Women are key to a sustainable future
By April Knudsen
International Living Future Institute
April Knudsen serves as the Communications Project Manager for the International Living Future Institute. You can reach her at april.knudsen@living-future.org, or 503.241.1140. Learn more about Living Future 2012.
We're deep into planning the program for Living Future 2012, and it's exciting to see the speaker lineup take shape – it's secret for now, but I can assure you that it's not all women, even though our theme next year is “Women Reshaping the World.” We're looking forward to bringing the International Living Future Institute’s annual unconference back to Portland, where we are blessed with a surfeit of men and women who have long worked in the sustainability trenches.
At Living Future 2011 in Vancouver, BC, we were treated to a number of powerful speakers and topics, but just one of them brought a room of 800 to silence. Rae Anne Rushing, CEO of Seattle-based engineers and sustainability consultants Rushing spoke for just a few minutes of her struggle as a young, single mother who wanted to finish her education, then played a short video called “The Girl Effect.” If you haven’t seen it yet, watch it – now.

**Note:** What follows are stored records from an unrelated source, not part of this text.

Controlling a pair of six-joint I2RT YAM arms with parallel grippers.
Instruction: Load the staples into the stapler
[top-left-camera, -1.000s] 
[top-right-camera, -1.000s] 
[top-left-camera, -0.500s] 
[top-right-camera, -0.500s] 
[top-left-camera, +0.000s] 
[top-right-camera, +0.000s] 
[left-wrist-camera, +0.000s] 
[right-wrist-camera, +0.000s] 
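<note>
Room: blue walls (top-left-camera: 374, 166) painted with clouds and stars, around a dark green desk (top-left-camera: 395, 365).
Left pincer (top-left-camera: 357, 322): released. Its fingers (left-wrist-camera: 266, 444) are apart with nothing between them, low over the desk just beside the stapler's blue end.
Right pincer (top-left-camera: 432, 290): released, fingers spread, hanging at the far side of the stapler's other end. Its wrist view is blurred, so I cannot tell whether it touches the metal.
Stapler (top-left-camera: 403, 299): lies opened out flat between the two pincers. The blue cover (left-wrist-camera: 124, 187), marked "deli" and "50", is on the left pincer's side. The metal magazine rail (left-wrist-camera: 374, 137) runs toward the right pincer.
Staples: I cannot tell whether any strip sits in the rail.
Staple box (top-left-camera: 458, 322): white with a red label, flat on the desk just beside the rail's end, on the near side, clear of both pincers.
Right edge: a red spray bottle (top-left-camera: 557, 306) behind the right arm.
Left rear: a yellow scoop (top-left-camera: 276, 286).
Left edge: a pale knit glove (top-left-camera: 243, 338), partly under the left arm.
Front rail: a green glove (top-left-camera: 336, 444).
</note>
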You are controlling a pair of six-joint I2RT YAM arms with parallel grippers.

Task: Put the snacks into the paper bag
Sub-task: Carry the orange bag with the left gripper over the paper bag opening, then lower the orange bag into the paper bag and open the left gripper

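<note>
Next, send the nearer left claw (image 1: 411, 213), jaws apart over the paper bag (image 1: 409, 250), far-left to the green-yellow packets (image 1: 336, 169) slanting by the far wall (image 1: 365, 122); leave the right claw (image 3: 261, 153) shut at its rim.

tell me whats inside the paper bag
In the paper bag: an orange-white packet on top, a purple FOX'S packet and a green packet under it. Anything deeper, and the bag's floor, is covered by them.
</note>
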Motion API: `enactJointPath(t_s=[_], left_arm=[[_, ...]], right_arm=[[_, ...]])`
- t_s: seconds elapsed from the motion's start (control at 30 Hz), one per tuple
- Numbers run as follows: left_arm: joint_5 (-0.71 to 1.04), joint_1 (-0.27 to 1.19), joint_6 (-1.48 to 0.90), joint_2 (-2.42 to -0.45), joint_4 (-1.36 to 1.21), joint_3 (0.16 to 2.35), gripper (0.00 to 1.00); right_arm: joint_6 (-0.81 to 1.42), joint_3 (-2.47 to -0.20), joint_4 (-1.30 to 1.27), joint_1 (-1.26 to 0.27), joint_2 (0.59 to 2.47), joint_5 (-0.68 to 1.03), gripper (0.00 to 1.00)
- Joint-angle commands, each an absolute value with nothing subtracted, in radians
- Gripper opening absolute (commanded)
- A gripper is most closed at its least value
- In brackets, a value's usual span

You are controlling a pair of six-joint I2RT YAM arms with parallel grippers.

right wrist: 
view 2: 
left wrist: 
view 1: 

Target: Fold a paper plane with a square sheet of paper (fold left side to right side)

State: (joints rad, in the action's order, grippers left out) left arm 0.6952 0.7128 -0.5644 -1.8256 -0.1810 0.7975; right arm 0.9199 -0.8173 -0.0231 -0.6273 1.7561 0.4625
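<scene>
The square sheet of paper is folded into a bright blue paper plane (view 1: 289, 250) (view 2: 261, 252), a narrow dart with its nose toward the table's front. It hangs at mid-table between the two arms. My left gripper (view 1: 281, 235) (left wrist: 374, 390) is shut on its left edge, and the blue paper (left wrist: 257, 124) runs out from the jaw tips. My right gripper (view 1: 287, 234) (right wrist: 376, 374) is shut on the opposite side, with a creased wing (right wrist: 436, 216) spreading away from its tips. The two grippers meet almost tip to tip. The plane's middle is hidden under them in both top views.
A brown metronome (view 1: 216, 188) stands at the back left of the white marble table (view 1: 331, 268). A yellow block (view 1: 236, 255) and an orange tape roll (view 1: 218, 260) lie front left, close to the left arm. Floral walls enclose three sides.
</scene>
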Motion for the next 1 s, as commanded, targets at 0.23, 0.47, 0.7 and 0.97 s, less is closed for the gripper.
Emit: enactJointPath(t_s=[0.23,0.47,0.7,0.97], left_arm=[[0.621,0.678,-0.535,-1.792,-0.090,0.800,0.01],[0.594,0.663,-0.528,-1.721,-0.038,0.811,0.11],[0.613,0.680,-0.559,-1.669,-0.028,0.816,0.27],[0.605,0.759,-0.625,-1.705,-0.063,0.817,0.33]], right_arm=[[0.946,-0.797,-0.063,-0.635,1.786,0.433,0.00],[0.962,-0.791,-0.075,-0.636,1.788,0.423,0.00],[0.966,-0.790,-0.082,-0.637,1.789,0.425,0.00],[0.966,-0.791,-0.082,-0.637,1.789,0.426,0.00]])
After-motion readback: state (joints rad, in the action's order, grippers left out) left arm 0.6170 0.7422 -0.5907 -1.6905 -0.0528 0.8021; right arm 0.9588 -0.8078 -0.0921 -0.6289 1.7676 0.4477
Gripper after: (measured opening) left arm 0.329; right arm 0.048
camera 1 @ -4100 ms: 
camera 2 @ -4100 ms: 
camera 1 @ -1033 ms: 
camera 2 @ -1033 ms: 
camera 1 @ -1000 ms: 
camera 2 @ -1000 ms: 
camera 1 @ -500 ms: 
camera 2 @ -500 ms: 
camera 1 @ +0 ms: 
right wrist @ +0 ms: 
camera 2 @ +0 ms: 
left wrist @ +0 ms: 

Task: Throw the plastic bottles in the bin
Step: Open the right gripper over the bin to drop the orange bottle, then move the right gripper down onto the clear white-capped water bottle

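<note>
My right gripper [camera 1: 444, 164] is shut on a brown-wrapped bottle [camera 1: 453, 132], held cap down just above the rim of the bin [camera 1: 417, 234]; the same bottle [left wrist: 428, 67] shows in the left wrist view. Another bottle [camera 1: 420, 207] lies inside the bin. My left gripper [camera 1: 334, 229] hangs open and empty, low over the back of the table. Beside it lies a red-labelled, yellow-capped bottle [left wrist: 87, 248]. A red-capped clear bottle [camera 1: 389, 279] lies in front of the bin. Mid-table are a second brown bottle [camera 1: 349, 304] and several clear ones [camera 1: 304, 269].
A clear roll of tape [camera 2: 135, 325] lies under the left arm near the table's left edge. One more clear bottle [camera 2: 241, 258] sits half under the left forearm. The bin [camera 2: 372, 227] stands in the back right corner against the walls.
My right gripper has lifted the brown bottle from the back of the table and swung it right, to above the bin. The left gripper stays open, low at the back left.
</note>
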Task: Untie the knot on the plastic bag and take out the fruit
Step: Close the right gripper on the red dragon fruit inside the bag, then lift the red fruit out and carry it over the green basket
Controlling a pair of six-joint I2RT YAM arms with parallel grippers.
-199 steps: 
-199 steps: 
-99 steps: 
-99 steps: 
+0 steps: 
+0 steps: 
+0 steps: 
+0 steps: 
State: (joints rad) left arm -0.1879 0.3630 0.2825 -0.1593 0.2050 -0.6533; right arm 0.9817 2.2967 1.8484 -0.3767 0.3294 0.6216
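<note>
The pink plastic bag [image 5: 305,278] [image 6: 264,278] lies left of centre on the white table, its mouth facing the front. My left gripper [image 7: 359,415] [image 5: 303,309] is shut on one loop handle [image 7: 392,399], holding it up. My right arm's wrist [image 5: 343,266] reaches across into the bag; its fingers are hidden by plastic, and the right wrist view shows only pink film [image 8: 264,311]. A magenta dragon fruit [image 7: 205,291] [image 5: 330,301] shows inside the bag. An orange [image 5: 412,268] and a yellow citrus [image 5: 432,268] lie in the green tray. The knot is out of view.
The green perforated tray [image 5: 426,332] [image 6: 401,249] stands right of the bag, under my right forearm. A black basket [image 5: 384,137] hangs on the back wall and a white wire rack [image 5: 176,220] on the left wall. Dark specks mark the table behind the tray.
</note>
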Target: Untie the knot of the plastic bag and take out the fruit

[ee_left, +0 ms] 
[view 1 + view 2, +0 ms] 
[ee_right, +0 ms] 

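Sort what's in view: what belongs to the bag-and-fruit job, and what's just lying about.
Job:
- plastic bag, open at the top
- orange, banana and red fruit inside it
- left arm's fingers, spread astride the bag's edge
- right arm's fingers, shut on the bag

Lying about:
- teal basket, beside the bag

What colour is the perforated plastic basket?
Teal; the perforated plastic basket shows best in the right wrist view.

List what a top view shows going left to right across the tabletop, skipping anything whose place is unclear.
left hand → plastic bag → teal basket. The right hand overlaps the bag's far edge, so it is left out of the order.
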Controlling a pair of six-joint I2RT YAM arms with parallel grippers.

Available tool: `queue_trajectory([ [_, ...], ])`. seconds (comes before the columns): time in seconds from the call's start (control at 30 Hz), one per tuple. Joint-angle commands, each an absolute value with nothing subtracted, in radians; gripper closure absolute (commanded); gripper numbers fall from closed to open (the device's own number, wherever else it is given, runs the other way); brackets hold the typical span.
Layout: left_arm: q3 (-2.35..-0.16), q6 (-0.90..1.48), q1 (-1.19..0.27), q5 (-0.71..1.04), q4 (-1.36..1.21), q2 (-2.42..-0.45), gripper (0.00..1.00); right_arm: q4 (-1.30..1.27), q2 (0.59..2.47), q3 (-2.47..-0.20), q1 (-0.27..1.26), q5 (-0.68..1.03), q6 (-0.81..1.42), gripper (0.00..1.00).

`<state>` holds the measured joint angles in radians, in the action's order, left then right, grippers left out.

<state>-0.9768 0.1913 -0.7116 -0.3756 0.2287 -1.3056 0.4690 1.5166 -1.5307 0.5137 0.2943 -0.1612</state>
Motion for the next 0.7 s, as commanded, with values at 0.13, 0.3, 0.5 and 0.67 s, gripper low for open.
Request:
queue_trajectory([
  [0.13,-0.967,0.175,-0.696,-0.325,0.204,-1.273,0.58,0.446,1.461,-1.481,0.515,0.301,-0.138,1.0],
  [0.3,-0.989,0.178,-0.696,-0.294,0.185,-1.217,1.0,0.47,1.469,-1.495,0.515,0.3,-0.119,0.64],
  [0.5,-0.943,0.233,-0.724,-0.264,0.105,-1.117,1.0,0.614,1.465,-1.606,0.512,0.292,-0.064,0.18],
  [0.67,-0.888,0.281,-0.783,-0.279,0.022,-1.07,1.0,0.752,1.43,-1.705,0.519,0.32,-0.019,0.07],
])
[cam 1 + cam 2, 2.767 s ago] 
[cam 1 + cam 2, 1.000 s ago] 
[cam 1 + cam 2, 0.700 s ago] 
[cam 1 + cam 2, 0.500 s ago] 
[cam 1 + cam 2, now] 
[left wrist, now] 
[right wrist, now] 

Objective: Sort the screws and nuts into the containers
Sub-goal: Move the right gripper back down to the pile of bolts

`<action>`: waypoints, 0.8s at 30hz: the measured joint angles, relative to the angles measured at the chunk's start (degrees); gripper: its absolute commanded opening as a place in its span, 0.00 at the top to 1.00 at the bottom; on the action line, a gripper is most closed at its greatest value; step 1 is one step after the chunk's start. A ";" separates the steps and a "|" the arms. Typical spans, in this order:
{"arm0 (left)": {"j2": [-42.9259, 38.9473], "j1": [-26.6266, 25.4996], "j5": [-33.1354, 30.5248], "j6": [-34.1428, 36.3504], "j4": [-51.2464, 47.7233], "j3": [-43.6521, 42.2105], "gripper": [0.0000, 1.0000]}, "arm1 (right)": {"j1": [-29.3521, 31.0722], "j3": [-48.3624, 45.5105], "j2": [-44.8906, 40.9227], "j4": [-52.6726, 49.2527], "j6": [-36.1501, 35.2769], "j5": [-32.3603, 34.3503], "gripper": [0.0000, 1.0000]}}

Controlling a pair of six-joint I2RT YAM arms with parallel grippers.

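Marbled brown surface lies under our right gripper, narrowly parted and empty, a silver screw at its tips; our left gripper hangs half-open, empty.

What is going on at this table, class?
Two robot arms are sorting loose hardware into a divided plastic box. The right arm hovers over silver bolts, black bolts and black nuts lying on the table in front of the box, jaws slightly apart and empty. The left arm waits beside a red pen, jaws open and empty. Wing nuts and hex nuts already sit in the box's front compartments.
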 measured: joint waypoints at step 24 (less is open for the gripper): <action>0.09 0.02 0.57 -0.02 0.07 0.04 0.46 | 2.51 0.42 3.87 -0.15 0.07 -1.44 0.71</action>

Backed by folks like Nike, the NoVo Foundation and the United Nations, the Girl Effect campaign is a prime example of how we can, at our best, re-shape the world. If you’re reading this post, you live a very privileged lifestyle by world standards. I'm not pointing fingers — I'm fully aware that I'm in the same "I'd like an iced vanilla soy latte" boat that I just put you in. But the fact remains that many in the sustainability field labor under the impression that we're saving the world, and I sometimes wonder if all we’re doing is saving our part of the world, for ourselves.
Working for The Natural Step going on three years now, I am still inspired (and humbled) by the fourth system condition — that in a sustainable system, people are not constrained from meeting their needs. I certainly am able to meet most of my needs with little effort, and I’m embarrassed at how little I understand about other's lives around the world. I know that business can be a lever for change, and transforming our built environment is critically important, but I feel that our best use is in helping people, regardless of the field in which we work.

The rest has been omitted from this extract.